[[ LISTED ENTRIES open ]]

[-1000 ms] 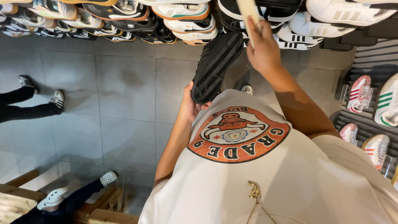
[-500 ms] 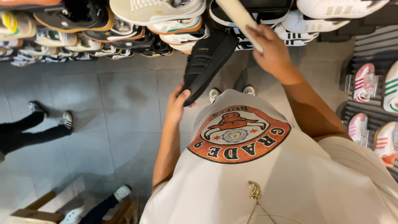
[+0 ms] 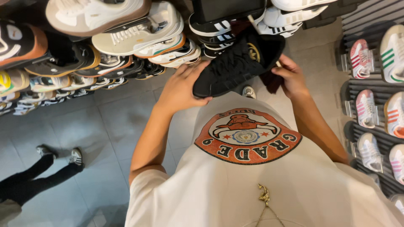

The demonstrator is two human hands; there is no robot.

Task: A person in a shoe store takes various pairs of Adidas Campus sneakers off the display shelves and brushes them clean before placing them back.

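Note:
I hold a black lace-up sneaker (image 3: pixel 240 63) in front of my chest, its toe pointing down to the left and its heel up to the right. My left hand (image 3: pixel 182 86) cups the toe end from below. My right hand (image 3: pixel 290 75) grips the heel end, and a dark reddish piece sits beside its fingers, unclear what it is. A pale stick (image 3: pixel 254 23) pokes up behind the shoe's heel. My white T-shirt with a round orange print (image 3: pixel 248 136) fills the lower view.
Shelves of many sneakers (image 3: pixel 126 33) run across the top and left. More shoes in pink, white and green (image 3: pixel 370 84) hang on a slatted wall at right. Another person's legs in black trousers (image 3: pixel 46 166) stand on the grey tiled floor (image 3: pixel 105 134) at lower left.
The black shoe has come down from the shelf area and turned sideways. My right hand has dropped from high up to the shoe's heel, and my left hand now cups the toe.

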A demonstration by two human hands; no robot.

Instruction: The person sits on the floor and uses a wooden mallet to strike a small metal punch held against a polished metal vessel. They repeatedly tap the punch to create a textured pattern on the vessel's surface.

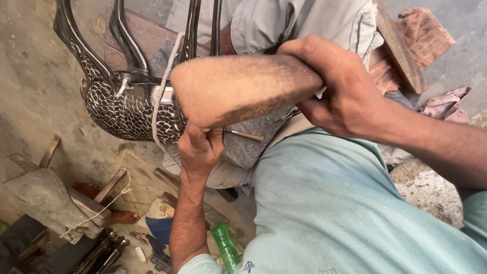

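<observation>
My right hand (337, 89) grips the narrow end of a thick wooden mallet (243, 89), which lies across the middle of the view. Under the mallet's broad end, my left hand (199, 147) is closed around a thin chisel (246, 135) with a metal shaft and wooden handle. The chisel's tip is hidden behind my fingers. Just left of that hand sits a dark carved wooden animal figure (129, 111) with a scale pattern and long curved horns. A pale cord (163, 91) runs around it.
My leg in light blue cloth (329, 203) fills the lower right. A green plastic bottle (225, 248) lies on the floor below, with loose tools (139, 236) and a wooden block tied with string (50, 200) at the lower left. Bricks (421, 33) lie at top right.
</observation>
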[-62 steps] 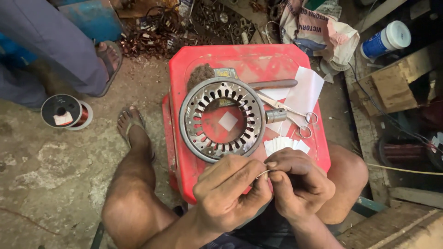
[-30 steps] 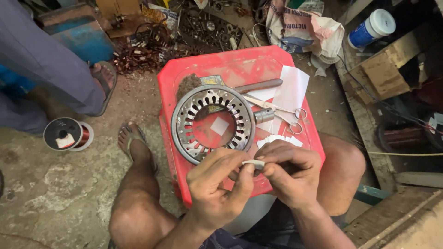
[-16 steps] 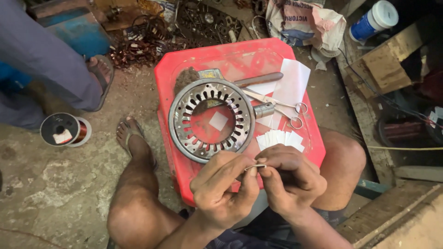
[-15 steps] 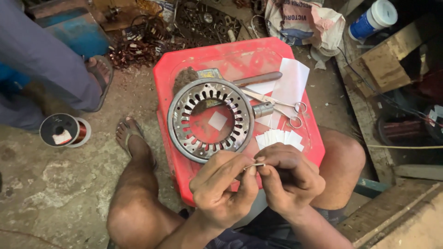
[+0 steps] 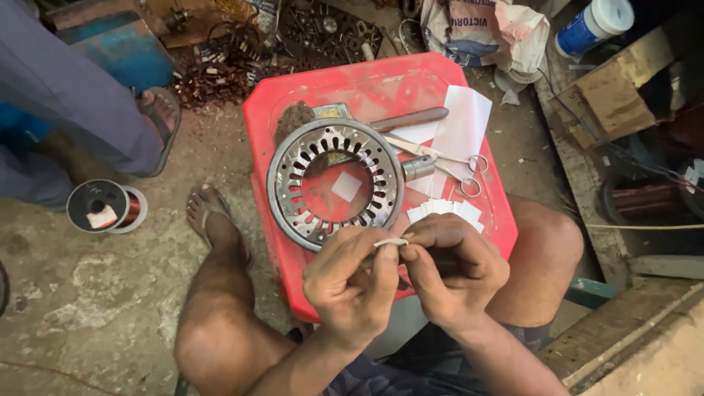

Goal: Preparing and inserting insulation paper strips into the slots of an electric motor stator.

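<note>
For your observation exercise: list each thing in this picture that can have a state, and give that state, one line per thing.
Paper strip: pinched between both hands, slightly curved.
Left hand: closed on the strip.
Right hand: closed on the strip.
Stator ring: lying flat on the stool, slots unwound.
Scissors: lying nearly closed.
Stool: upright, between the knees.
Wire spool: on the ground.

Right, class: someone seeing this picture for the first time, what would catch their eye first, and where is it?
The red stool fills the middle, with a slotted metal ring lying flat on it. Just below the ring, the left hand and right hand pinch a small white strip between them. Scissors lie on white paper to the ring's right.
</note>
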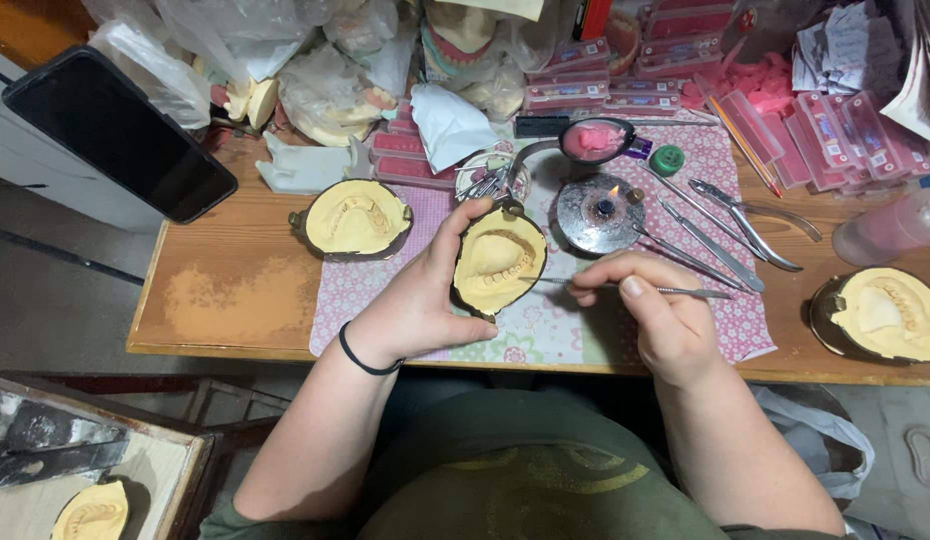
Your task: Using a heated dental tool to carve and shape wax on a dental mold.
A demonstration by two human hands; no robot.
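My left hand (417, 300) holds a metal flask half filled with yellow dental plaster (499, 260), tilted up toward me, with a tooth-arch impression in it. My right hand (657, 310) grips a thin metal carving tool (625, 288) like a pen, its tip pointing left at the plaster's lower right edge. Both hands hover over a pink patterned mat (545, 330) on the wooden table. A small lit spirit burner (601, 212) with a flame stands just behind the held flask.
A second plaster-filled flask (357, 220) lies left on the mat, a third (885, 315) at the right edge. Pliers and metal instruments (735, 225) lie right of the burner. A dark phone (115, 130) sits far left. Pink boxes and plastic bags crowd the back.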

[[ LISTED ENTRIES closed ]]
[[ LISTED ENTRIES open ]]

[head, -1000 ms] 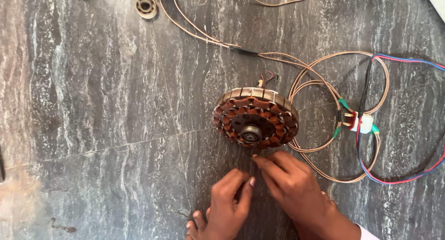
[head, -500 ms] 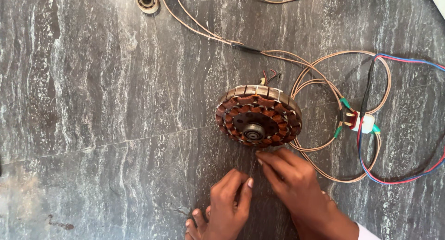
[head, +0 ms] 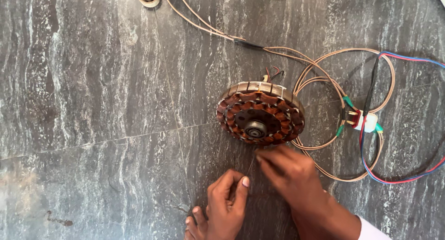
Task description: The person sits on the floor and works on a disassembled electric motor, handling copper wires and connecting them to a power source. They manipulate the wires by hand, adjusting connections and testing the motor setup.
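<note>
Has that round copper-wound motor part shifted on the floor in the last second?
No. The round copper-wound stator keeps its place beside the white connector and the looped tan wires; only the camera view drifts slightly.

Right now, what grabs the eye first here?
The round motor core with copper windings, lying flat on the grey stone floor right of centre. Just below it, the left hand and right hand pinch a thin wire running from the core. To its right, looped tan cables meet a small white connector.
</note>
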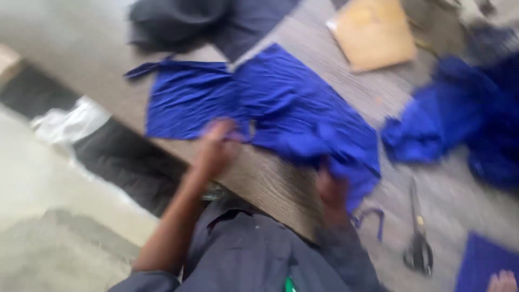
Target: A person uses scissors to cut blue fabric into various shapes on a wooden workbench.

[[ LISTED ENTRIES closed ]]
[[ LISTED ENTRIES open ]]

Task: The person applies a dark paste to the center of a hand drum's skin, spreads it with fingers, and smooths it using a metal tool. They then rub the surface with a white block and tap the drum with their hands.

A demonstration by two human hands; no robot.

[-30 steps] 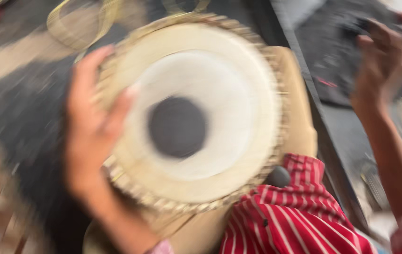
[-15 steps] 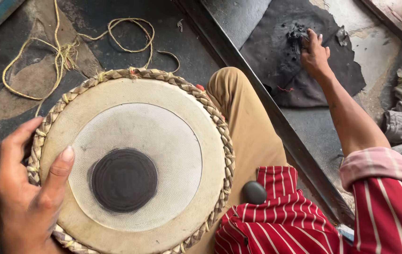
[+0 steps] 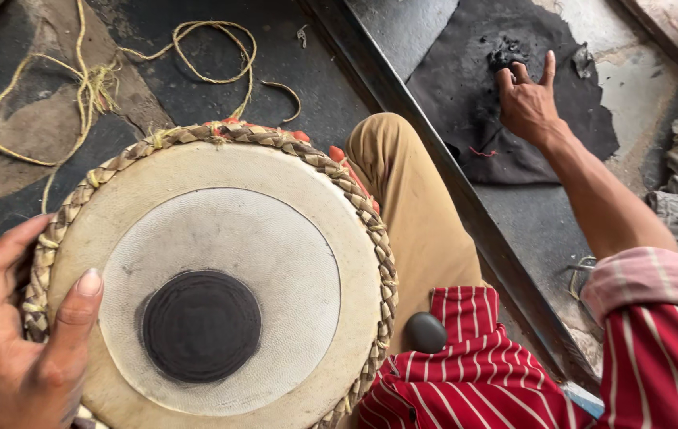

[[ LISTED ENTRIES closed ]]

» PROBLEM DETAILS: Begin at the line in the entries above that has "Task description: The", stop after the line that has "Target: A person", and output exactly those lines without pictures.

» ANSWER BOX:
Task description: The person sits on the floor and works on a disassembled electric motor, handling copper wires and connecting them to a power source. They manipulate the wires by hand, adjusting connections and testing the motor setup.
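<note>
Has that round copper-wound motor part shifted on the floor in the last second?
No. The round copper-wound stator keeps its place beside the white connector and the looped tan wires; only the camera view drifts slightly.

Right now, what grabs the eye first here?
The round motor core with copper windings, lying flat on the grey stone floor right of centre. Just below it, the left hand and right hand pinch a thin wire running from the core. To its right, looped tan cables meet a small white connector.
</note>
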Target: A person uses scissors to cut blue fabric into various shapes on a wooden workbench.

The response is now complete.